Task statement =>
Exactly the lines from the opening of the data through the line containing "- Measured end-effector" should be reproduced, please, with nothing added.

** Data extract follows **

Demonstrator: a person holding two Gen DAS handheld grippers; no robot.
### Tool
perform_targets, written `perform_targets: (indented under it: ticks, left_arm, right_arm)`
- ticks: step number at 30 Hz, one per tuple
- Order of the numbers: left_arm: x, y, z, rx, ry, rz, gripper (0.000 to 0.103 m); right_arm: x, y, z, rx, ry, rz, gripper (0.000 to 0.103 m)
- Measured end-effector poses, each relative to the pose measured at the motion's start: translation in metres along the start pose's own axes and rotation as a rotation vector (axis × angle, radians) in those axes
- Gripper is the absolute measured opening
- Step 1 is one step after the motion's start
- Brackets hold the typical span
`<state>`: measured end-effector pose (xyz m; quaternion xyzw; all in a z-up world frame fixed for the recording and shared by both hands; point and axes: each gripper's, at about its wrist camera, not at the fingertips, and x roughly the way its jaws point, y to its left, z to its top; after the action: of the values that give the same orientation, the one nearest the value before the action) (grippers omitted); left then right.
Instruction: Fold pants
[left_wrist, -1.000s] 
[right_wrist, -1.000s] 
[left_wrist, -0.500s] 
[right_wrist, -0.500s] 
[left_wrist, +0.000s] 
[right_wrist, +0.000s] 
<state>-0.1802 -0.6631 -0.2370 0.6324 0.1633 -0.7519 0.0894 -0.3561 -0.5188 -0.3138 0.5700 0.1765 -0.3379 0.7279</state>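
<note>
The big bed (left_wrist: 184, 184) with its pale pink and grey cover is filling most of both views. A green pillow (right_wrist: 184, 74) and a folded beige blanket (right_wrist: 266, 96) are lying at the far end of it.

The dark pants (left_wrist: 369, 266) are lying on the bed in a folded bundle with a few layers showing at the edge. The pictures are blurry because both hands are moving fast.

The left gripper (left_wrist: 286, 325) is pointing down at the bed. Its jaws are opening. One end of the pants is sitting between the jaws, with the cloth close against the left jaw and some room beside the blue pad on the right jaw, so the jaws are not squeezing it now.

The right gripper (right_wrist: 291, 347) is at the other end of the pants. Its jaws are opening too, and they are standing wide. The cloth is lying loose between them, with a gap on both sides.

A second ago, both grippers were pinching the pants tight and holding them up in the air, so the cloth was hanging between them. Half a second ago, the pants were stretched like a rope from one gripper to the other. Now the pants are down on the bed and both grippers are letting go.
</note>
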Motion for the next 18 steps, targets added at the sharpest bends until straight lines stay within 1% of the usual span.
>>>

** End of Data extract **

Solution to this exercise =>
Demonstrator: a person holding two Gen DAS handheld grippers; no robot.
### Tool
perform_targets, written `perform_targets: (indented under it: ticks, left_arm, right_arm)`
- ticks: step number at 30 Hz, one per tuple
- Order of the numbers: left_arm: x, y, z, rx, ry, rz, gripper (0.000 to 0.103 m); right_arm: x, y, z, rx, ry, rz, gripper (0.000 to 0.103 m)
- Measured end-effector poses, each relative to the pose measured at the motion's start: translation in metres along the start pose's own axes and rotation as a rotation vector (axis × angle, radians) in those axes

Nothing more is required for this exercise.